Fábio Trad tem papel importante em aprovação de projeto que garante direito constitucional à ampla defesa

Parlamentar foi o relator do PL 6262, de autoria do deputado Carlos Bezerra, que estabelece que advogados de defesa passem a ficar em piso não mais inferior ao do juiz e do promotor de acusação

A Comissão de Constituição e Justiça e de Cidadania (CCJ) da Câmara dos Deputados aprovou, nesta quarta-feira (10), o Projeto de Lei 6262/16, que estabelece norma sobre a posição dos advogados nas audiências de instrução e julgamento.

Pelo texto, os advogados do autor e do réu da ação deverão ficar em um piso na mesma altura do juiz e à mesma distância do magistrado.

A proposta também garante que autoridades, servidores públicos e serventuários da Justiça tratem advogados de forma compatível com a dignidade da função e de forma a garantir condições adequadas para exercício do trabalho.
 O Estatuto da Ordem dos Advogados do Brasil (OAB, Lei 8.906/94) define que não há hierarquia nem subordinação entre advogado, juiz e membro do Ministério Público.
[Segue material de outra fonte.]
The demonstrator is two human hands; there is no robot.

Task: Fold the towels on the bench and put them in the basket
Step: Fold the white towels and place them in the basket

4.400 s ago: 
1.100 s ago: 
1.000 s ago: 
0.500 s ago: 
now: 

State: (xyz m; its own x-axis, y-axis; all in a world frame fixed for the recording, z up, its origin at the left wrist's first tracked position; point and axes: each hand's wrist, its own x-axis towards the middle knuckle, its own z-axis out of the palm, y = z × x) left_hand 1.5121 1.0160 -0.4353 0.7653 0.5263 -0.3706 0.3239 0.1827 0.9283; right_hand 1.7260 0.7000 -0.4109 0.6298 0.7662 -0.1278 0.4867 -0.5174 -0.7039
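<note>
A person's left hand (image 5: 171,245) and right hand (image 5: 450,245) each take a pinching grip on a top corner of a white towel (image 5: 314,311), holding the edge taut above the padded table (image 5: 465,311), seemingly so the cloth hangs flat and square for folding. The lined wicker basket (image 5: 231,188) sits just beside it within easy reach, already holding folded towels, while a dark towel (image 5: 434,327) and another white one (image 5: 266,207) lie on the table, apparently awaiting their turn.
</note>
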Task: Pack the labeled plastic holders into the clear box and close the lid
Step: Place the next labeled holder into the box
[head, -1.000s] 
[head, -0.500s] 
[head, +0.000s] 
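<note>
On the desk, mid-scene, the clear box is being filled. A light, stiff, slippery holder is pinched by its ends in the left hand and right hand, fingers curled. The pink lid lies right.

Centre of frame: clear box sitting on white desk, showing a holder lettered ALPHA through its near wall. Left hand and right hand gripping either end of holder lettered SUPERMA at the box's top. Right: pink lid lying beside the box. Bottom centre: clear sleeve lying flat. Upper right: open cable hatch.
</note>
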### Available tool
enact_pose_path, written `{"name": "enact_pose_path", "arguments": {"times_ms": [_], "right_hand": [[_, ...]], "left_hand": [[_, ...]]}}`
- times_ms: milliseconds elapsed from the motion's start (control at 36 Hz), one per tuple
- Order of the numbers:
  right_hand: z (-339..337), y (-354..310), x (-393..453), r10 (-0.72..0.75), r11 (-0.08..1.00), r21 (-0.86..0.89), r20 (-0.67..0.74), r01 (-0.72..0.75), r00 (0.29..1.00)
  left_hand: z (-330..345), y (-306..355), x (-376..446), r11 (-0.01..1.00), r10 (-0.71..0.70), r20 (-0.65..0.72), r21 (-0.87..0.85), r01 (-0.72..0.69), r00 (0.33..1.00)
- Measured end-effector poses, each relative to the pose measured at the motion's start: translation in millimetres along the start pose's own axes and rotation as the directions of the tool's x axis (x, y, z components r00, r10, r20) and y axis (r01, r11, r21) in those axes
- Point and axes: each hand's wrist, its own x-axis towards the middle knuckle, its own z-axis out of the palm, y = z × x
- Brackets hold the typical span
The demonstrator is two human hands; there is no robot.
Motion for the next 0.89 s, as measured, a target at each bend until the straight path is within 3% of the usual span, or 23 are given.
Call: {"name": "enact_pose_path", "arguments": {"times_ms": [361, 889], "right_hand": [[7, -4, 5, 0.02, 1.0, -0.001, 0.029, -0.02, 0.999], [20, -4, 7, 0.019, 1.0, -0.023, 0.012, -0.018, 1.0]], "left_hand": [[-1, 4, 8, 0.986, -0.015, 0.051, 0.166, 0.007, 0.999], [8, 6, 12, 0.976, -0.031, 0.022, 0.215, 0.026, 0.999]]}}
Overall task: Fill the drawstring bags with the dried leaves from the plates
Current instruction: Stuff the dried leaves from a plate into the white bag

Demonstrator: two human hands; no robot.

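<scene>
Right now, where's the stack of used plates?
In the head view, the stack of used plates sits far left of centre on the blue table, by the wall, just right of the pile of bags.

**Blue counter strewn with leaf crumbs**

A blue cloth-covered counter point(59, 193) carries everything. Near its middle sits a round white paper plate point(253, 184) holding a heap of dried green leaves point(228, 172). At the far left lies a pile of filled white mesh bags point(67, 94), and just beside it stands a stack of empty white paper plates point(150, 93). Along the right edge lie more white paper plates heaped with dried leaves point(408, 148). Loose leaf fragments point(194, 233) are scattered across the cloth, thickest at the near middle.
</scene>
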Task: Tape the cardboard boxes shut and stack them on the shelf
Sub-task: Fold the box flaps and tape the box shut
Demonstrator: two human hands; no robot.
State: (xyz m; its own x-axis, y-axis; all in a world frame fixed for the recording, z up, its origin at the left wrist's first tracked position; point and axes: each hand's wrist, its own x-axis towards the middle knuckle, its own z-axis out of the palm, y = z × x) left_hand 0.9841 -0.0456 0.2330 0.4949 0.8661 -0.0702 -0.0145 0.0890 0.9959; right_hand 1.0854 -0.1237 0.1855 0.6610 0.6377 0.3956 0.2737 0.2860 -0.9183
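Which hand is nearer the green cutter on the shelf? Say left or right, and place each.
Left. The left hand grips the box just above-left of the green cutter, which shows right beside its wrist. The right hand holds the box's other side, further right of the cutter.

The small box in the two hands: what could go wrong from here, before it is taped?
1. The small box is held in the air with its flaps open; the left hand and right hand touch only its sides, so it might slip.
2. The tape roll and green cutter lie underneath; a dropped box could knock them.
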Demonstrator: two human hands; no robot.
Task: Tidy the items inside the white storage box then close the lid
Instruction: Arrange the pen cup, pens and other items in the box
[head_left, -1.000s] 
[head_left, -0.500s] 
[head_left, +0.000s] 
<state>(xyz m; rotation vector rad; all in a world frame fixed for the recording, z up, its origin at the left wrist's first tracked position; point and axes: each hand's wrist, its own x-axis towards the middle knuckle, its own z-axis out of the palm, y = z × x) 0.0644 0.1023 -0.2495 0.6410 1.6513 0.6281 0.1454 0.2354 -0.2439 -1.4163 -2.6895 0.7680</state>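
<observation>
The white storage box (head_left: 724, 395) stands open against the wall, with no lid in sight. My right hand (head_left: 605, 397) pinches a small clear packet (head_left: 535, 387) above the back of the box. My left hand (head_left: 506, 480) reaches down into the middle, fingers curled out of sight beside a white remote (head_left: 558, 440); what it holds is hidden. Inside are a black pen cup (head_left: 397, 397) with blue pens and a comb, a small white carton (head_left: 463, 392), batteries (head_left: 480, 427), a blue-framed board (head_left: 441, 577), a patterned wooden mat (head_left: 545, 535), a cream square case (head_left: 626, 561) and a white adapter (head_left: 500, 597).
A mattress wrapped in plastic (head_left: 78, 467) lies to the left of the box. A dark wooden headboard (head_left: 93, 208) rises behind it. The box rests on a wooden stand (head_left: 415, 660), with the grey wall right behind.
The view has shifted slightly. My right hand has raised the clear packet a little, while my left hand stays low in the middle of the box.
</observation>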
O relator da proposta, deputado Fábio Trad (PSD-MS), apresentou parecer pela constitucionalidade do texto. O deputado avaliou também o mérito do projeto, e considerou a proposta “de bom alvitre, pois se coaduna com o princípio constitucional da isonomia de tratamento nos feitos judiciais, permitindo que os advogados das partes sejam tratados com lisura e respeito, sem qualquer procedimento logístico que os coloquem em posição de inferioridade em relação aos agentes públicos condutores da audiência”.

Trad ressaltou, ainda, que os membros do Ministério Público já têm essas prerrogativas. “Esse tratamento igualitário reflete a essencialidade da advocacia para a Justiça”, ressaltou. 

De acordo com o relator, o Projeto de Lei defende a igualdade de todos perante a lei, sem distinção de qualquer natureza, garantindo aos brasileiros e estrangeiros residentes no País a inviolabilidade do direito à vida, liberdade, igualdade, segurança e propriedade (art. 5º, caput) e, no inciso LV, a todos os litigantes, em processo judicial ou administrativo, e aos acusados em geral, o direito ao contraditório e ampla defesa com os meios e recursos a ela inerentes.

“Nesse lineamento, ao lado do respeito profissional e da igualdade dos patronos constituídos pelas partes, o que se defende é a igualdade fundamental entre requerente e requerido e a efetivação do direito constitucional ao devido processo”, disse Trad.  

Tramitação

A proposta tramitou em caráter conclusivo e poderá seguir ao Senado, a não ser que haja recurso para votação pelo Plenário.